● **Task directions**
Produce an exact transcription of the data, with the images left out.

● **Data extract**
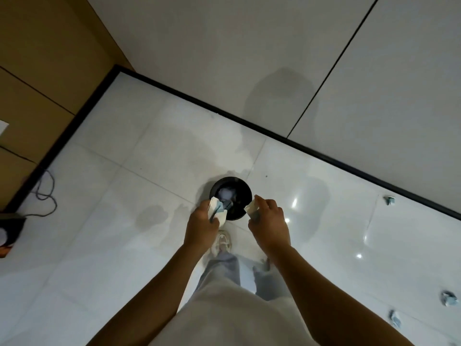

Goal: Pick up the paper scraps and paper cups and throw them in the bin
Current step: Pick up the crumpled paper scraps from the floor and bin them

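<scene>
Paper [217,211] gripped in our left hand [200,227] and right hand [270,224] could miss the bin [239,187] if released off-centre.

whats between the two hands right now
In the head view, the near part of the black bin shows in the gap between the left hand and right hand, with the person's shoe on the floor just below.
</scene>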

● **Reply to the exercise**
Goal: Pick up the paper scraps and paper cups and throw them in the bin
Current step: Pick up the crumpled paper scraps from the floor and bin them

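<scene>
Paper [217,211] gripped in our left hand [200,227] and right hand [270,224] could miss the bin [239,187] if released off-centre.

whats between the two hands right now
In the head view, the near part of the black bin shows in the gap between the left hand and right hand, with the person's shoe on the floor just below.
</scene>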

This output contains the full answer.